Two universal propositions:

  • A: All Evangelicals are Republicans (universal affirmative)
  • E: No Evangelicals are Republicans (universal negative)

And two particular propositions:

  • I: Some Evangelicals are Republicans (particular affirmative)
  • O: Some Evangelicals are not Republicans (particular negative)

There are multiple observations that can be made, but here are a just couple of practical implications.

1. If you want to refute a claim, identify what kind of thing is being proposed. In a sense, the stronger the claim the easier the potential refutation. For example, if someone affirms a universal (A or E), one only needs to find a single example to count as a “contradiction” (follow the diagonal line).
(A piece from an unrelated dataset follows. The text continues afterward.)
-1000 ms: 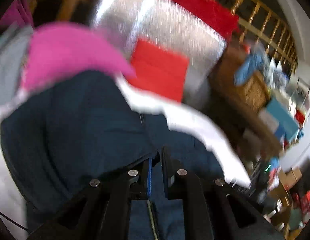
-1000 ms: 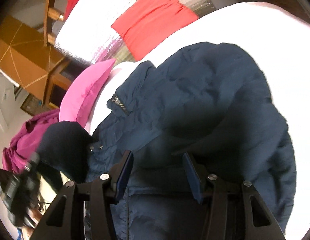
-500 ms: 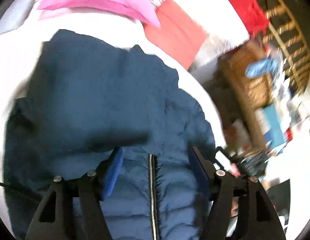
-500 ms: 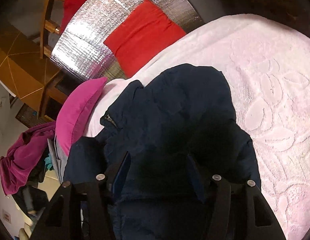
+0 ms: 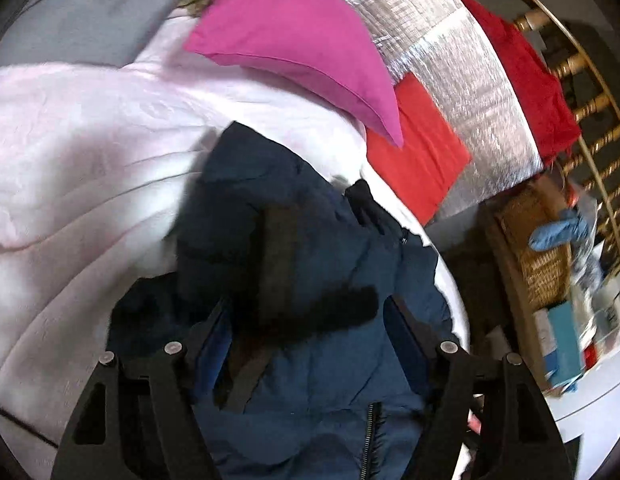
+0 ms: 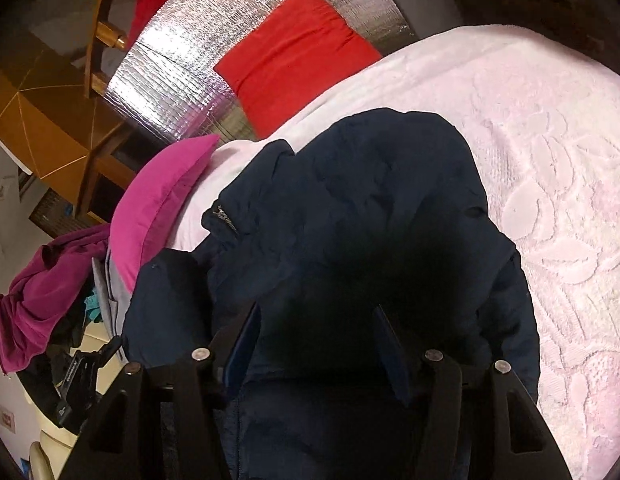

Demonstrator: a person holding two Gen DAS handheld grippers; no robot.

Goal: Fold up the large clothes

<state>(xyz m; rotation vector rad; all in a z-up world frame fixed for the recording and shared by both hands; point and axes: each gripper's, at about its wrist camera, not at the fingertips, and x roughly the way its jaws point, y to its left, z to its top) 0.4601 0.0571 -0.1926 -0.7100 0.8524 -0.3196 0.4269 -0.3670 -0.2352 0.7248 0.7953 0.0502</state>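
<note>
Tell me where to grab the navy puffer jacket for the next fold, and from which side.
Probably pinch the navy puffer jacket at its far rounded edge on the pale pink bedspread, coming down from above: that edge lies flat and exposed there, while the near part bunches in thick folds.

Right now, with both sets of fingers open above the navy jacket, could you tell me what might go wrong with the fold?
1. The navy jacket lies bunched on the pale bedspread, so a fold may trap wrinkles.
2. It reaches the bed's edge and could slide off.
3. The pink pillow lies close to its collar and may get caught up.
4. Neither the left gripper nor the right gripper grips cloth.
</note>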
In other words, if I claim A (All Evangelicals are Republicans) you only need to provide one counter-example of an Evangelical Democrat to demonstrate O (Some Evangelicals are not Republicans). Similarly, in responding to E (No Evangelicals are Republicans) you only need to find one Republican Evangelical to demonstrate the contradictory I (Some Evangelicals are Republicans).

2. In making a claim, avoid universal claims unless there can be no possible exception. Make a claim that you can defend.

A couple of years ago at the breakfast table my 4-year-old son and 6-year-old daughter provided a nice example of the square of opposition in action:

4-year-old: I know everything.

6-year-old: No, you don’t.

4-year-old: Yes, I do!

6-year-old: Ok . . . then what do cheetahs eat?

4-year-old: (Long pause.)

6-year-old: See, you don’t know everything!

Score one for the 6-year-old. She took his propositional claim (“I know everything”) and intuitively recognized that in order to refute it, she did not need to prove the contrary claim (i.e., “You know nothing”) but only had to show a contradiction with his proposal (i.e., “There’s at least one thing you don’t know”).

And of course if he had given the right answer—they eat eat gazelles, impala, deer, and also rabbits, frogs, birds, lizards, eggs, and watermelon—that still wouldn’t have proven his claim. She would just need to figure out another contradiction.